EXERCISE →
The answer is all of the data, repeated exactly.

————————

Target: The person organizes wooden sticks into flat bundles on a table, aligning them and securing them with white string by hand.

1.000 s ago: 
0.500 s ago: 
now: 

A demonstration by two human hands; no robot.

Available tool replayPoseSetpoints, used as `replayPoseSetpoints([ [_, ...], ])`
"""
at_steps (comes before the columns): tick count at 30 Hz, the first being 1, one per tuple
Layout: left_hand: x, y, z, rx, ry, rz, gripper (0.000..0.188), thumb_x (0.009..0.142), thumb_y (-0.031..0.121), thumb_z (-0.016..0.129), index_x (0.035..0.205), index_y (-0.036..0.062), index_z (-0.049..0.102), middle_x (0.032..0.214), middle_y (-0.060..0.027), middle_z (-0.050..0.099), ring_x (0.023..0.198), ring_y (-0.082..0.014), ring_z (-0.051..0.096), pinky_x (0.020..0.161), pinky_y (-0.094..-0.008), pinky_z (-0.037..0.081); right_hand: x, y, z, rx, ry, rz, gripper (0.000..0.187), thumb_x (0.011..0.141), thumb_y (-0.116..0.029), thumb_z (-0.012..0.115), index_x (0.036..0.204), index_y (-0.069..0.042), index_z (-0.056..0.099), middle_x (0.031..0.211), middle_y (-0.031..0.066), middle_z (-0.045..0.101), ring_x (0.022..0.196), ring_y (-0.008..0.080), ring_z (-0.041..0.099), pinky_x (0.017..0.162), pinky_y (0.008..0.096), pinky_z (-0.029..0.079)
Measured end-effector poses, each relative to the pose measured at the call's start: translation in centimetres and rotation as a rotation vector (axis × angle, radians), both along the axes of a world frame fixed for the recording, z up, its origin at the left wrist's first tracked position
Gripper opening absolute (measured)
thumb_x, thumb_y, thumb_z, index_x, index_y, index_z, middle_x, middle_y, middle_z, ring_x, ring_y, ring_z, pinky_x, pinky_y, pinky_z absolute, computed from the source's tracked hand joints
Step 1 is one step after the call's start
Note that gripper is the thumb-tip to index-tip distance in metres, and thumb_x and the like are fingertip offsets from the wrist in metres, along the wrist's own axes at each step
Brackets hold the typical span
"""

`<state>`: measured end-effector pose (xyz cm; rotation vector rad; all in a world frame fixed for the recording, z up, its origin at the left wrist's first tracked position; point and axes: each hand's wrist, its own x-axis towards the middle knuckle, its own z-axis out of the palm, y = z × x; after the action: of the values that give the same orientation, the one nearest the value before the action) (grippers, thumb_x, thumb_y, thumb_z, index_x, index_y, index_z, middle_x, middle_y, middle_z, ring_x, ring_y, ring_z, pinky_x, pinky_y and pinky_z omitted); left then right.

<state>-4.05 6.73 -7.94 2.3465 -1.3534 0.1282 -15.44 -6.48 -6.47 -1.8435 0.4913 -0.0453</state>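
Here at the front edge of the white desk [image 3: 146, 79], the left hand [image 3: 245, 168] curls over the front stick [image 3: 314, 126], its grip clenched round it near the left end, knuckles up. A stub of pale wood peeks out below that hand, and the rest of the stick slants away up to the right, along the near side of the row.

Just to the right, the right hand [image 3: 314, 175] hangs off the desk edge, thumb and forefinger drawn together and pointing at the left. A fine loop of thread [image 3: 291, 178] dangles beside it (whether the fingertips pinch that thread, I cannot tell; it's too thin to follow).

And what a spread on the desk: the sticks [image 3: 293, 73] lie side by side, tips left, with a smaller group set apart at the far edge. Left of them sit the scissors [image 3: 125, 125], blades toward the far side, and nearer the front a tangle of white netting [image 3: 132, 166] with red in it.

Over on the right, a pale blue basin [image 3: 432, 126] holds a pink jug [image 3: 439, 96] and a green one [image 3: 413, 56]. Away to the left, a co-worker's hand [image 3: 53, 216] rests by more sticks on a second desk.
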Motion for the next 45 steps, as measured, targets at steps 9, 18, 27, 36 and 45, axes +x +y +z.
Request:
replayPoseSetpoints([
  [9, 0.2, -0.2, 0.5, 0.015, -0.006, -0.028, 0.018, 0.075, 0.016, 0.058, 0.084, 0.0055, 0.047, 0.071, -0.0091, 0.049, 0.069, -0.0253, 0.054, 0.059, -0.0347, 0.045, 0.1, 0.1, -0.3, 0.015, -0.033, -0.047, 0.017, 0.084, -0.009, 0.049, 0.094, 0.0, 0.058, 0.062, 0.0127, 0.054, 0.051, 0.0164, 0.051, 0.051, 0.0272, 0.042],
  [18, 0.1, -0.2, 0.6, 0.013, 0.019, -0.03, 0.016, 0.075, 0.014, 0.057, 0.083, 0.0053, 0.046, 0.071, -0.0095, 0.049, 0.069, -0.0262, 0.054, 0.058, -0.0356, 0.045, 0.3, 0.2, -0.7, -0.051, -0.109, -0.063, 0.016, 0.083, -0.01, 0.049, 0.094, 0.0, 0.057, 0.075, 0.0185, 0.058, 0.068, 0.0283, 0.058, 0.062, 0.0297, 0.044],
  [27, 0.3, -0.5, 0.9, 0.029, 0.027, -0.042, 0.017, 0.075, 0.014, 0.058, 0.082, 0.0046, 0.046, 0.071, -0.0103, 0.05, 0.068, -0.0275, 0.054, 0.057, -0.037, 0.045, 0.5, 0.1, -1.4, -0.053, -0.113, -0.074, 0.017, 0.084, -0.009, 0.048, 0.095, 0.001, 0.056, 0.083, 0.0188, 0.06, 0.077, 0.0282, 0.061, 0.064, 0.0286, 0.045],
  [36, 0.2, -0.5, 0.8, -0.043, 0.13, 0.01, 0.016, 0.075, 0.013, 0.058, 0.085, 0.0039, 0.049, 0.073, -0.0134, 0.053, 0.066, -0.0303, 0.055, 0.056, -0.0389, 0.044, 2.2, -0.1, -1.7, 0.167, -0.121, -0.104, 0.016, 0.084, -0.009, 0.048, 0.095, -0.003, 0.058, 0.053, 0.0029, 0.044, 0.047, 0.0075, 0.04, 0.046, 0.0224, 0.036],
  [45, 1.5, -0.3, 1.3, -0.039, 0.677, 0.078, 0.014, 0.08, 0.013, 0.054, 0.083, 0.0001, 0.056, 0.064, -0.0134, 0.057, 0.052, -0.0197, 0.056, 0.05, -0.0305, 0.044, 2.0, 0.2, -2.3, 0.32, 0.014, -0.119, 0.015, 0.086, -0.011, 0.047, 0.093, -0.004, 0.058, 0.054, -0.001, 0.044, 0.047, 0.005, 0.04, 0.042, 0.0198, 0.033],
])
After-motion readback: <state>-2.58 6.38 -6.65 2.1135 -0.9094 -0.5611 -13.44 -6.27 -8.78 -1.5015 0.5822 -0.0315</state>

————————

EXPECTED OUTPUT →
Target: The person organizes wooden sticks into flat bundles on a table, aligning them and securing them with white string by hand.

1.000 s ago: 
0.500 s ago: 
now: 

A demonstration by two human hands; no robot.

Available tool replayPoseSetpoints, used as `replayPoseSetpoints([ [_, ...], ])`
"""
at_steps (comes before the columns): tick count at 30 Hz, the first being 1, one per tuple
Layout: left_hand: x, y, z, rx, ry, rz, gripper (0.000..0.188), thumb_x (0.009..0.142), thumb_y (-0.031..0.121), thumb_z (-0.016..0.129), index_x (0.035..0.205), index_y (-0.036..0.062), index_z (-0.049..0.102), middle_x (0.032..0.214), middle_y (-0.060..0.027), middle_z (-0.050..0.099), ring_x (0.023..0.198), ring_y (-0.082..0.014), ring_z (-0.051..0.096), pinky_x (0.020..0.161), pinky_y (-0.094..-0.008), pinky_z (-0.037..0.081); right_hand: x, y, z, rx, ry, rz, gripper (0.000..0.187), thumb_x (0.011..0.141), thumb_y (-0.116..0.029), thumb_z (-0.012..0.115), index_x (0.036..0.204), index_y (-0.069..0.042), index_z (-0.056..0.099), middle_x (0.031..0.211), middle_y (-0.031..0.066), middle_z (-0.045..0.101), ring_x (0.022..0.196), ring_y (-0.008..0.080), ring_z (-0.041..0.099), pinky_x (0.017..0.162), pinky_y (0.008..0.096), pinky_z (-0.029..0.079)
Measured end-effector poses, each relative to the pose measured at the call's start: translation in centimetres and rotation as a rotation vector (axis × angle, radians), both along the axes of a world frame fixed for the recording, z up, its origin at the left wrist's first tracked position
Gripper opening absolute (measured)
thumb_x, thumb_y, thumb_z, index_x, index_y, index_z, middle_x, middle_y, middle_z, ring_x, ring_y, ring_z, pinky_x, pinky_y, pinky_z absolute, computed from the source's tracked hand joints
Step 1 is one step after the call's start
Note that gripper is the thumb-tip to index-tip distance in metres, and thumb_x and the like are fingertip offsets from the wrist in metres, along the wrist's own axes at each step
Brackets hold the typical span
"""

`<state>`: measured end-effector pose (xyz cm; rotation vector rad; all in a world frame fixed for the recording, z up, its origin at the left wrist's first tracked position; point and axes: each hand's wrist, its own x-axis towards the middle knuckle, its own z-axis out of the palm, y = z × x; after the action: of the values that give the same orientation, the one nearest the value before the action) (grippers, thumb_x, thumb_y, thumb_z, index_x, index_y, index_z, middle_x, middle_y, middle_z, ring_x, ring_y, ring_z, pinky_x, pinky_y and pinky_z omitted); left then right.

<state>-4.05 6.73 -7.94 2.3465 -1.3534 0.1282 -15.44 -6.48 -6.47 -1.8435 0.4913 -0.0453</state>
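Here at the front edge of the white desk [image 3: 146, 79], the left hand [image 3: 245, 168] curls over the front stick [image 3: 314, 126], its grip clenched round it near the left end, knuckles up. A stub of pale wood peeks out below that hand, and the rest of the stick slants away up to the right, along the near side of the row.

Just to the right, the right hand [image 3: 314, 175] hangs off the desk edge, thumb and forefinger drawn together and pointing at the left. A fine loop of thread [image 3: 291, 178] dangles beside it (whether the fingertips pinch that thread, I cannot tell; it's too thin to follow).

And what a spread on the desk: the sticks [image 3: 293, 73] lie side by side, tips left, with a smaller group set apart at the far edge. Left of them sit the scissors [image 3: 125, 125], blades toward the far side, and nearer the front a tangle of white netting [image 3: 132, 166] with red in it.

Over on the right, a pale blue basin [image 3: 432, 126] holds a pink jug [image 3: 439, 96] and a green one [image 3: 413, 56]. Away to the left, a co-worker's hand [image 3: 53, 216] rests by more sticks on a second desk.
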Motion for the next 45 steps, as measured, targets at steps 9, 18, 27, 36 and 45, axes +x +y +z.
Request:
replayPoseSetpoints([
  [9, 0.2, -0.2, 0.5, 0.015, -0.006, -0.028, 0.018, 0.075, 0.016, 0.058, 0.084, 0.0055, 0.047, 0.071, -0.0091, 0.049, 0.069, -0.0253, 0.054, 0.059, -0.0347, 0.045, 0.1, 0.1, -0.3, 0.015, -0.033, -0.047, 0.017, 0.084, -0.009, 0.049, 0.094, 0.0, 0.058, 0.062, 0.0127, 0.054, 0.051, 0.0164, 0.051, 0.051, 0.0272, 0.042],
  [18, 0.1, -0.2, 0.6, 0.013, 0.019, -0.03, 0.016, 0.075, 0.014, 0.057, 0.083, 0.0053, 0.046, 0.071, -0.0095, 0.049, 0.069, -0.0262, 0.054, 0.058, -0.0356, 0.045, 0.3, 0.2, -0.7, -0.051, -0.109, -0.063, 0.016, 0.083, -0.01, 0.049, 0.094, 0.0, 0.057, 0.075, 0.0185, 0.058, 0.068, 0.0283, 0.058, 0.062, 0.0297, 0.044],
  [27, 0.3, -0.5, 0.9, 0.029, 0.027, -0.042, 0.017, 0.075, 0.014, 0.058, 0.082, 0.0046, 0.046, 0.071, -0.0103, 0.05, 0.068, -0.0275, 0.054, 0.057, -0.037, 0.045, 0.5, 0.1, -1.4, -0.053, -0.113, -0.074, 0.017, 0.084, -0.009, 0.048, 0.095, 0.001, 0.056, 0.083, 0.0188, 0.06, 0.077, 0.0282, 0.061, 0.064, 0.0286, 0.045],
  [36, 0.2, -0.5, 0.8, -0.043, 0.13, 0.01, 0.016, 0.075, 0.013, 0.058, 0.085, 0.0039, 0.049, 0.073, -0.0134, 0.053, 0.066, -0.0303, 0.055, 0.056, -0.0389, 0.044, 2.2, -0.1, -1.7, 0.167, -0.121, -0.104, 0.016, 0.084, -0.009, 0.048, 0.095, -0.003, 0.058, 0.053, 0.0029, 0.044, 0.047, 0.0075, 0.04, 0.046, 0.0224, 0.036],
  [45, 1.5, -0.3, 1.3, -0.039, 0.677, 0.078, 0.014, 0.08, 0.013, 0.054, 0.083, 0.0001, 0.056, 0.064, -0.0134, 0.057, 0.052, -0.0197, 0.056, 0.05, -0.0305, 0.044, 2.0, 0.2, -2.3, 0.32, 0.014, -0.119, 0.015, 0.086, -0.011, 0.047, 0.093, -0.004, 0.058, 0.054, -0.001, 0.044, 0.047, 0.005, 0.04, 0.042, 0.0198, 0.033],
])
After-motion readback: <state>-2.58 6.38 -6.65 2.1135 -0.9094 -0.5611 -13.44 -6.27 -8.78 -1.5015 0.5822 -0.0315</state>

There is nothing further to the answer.